Exercise materials Block Start

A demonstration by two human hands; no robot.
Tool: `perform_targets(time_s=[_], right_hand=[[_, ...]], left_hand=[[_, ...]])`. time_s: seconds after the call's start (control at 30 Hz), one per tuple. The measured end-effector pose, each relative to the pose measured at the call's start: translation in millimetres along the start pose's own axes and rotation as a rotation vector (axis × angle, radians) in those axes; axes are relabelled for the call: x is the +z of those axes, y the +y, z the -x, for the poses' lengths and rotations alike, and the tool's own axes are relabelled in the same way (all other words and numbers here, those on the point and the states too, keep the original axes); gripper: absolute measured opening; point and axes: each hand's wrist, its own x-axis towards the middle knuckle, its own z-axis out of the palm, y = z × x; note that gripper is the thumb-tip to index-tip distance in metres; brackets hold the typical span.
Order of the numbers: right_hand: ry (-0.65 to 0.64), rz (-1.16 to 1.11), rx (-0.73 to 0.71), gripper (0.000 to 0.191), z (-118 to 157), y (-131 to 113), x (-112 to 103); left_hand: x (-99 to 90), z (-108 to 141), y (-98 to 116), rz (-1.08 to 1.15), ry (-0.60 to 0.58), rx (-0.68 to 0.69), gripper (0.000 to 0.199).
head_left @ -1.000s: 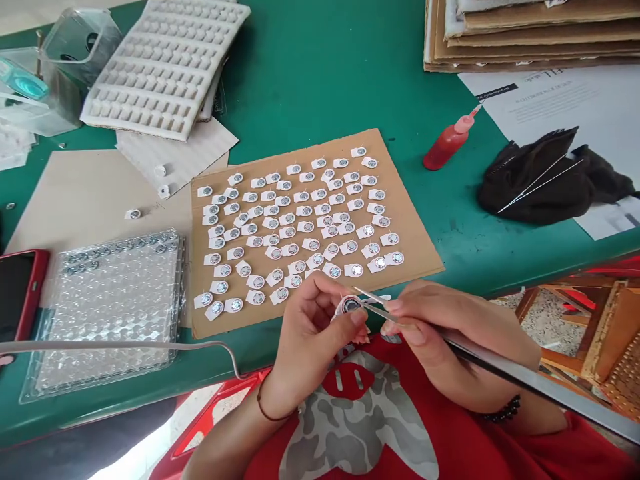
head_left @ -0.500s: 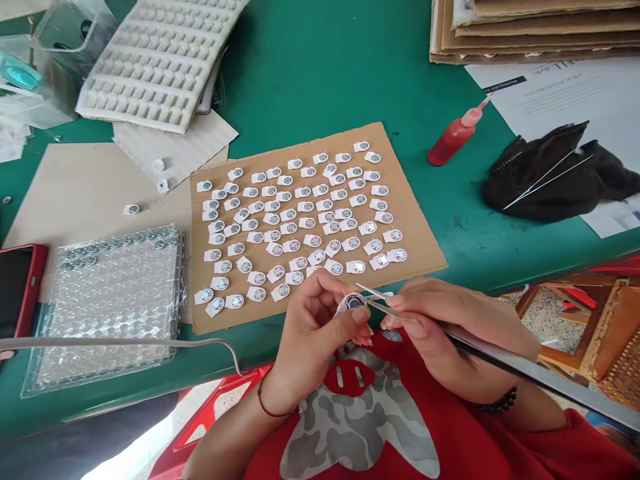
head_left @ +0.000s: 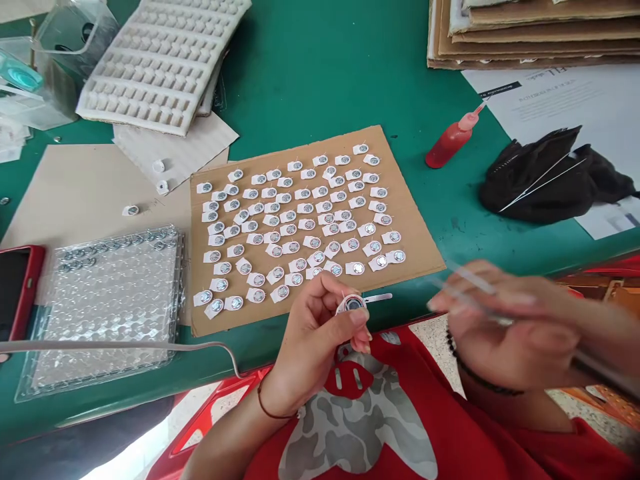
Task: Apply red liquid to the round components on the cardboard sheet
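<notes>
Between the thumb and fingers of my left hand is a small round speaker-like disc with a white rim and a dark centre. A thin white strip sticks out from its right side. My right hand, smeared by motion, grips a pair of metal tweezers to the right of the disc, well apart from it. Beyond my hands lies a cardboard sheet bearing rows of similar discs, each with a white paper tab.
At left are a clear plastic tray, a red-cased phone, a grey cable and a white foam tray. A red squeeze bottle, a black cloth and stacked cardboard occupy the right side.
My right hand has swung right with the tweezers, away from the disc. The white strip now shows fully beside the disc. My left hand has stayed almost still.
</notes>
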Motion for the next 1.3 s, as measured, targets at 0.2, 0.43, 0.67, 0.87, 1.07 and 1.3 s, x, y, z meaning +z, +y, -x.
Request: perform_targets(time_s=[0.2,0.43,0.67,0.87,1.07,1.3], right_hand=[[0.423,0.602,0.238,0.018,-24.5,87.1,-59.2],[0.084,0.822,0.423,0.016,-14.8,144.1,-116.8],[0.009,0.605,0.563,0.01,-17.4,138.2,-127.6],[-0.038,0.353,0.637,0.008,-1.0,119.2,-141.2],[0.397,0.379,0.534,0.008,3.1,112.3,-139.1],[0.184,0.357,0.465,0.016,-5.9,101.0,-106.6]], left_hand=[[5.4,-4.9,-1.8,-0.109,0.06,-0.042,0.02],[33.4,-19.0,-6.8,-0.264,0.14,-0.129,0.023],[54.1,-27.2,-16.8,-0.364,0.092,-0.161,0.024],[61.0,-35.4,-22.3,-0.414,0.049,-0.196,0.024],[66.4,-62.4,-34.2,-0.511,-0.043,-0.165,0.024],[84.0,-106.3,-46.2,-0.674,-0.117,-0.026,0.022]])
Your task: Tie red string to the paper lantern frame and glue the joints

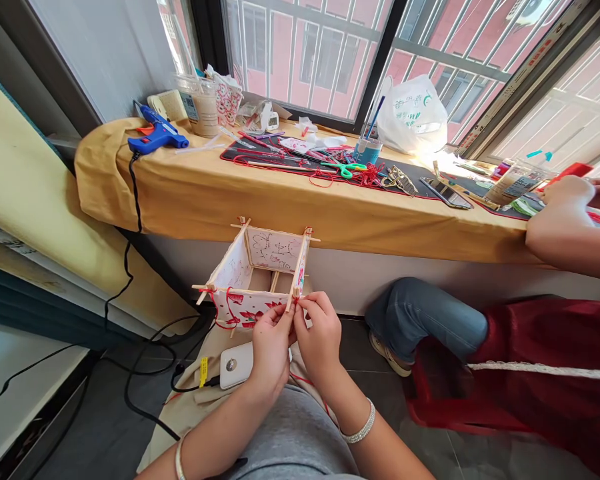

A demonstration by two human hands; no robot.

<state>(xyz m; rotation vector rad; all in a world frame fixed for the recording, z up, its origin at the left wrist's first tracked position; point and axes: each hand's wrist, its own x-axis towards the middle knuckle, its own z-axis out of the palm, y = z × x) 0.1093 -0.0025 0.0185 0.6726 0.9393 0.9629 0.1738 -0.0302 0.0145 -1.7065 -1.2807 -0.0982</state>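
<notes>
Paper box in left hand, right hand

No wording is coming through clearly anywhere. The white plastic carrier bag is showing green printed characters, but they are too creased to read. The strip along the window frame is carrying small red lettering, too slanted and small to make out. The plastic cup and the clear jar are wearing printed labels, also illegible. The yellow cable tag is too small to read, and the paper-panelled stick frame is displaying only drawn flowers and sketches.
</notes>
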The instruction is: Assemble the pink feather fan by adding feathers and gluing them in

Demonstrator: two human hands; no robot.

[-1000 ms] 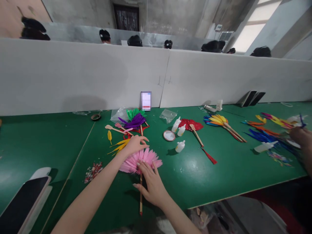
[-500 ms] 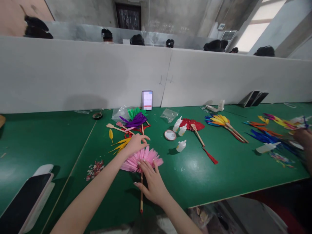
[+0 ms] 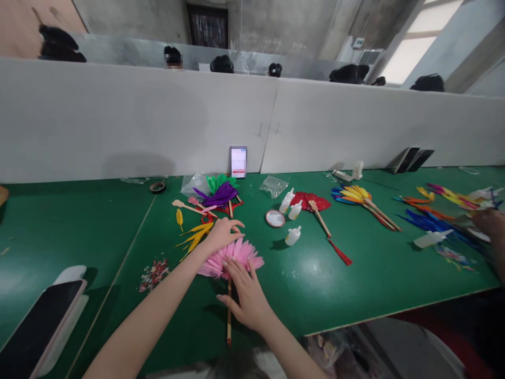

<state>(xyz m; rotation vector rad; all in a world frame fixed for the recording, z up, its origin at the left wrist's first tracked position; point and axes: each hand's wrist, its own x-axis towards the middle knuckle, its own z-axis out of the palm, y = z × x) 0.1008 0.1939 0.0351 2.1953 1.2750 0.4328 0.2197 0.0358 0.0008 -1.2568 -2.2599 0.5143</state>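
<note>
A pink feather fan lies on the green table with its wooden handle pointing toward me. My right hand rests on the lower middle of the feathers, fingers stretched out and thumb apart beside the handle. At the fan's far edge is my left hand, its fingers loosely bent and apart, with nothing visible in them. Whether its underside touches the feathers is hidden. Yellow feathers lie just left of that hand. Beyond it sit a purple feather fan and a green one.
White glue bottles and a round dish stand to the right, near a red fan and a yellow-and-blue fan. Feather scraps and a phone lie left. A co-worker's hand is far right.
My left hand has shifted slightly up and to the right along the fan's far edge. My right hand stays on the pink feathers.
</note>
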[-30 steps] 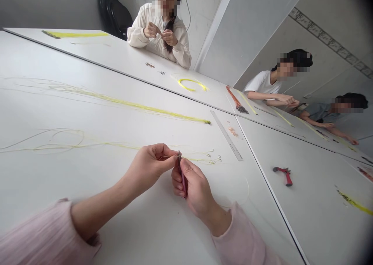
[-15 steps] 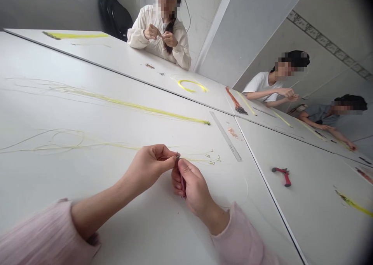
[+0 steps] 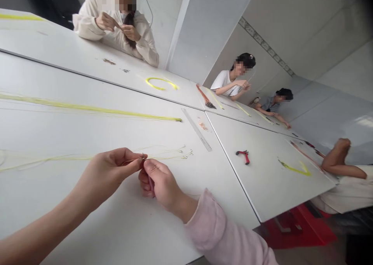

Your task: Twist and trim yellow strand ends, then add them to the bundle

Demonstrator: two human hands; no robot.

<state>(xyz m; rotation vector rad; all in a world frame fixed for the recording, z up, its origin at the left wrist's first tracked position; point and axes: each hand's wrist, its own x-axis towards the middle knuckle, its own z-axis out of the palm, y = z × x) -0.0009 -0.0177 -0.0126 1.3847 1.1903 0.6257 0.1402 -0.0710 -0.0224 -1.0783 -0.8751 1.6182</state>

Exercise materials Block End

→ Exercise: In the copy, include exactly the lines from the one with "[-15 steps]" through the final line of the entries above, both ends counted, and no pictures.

→ Answer to this exercise:
[-15 steps] 
[+0 steps] 

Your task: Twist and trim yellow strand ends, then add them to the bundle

Demonstrator: two human hands; no robot.

<state>(xyz m; rotation vector rad; all in a world frame fixed for the recording, z up, its origin at the left wrist's first tracked position; point and axes: each hand's wrist, its own x-axis towards the middle knuckle, its own z-axis out of the palm, y = z × x) -0.0009 -0.0177 -0.0126 1.3847 1.1903 0.6257 0.1402 -0.0710 -0.0224 -1.0783 -0.8751 1.6182</state>

That is the complete output for this exercise.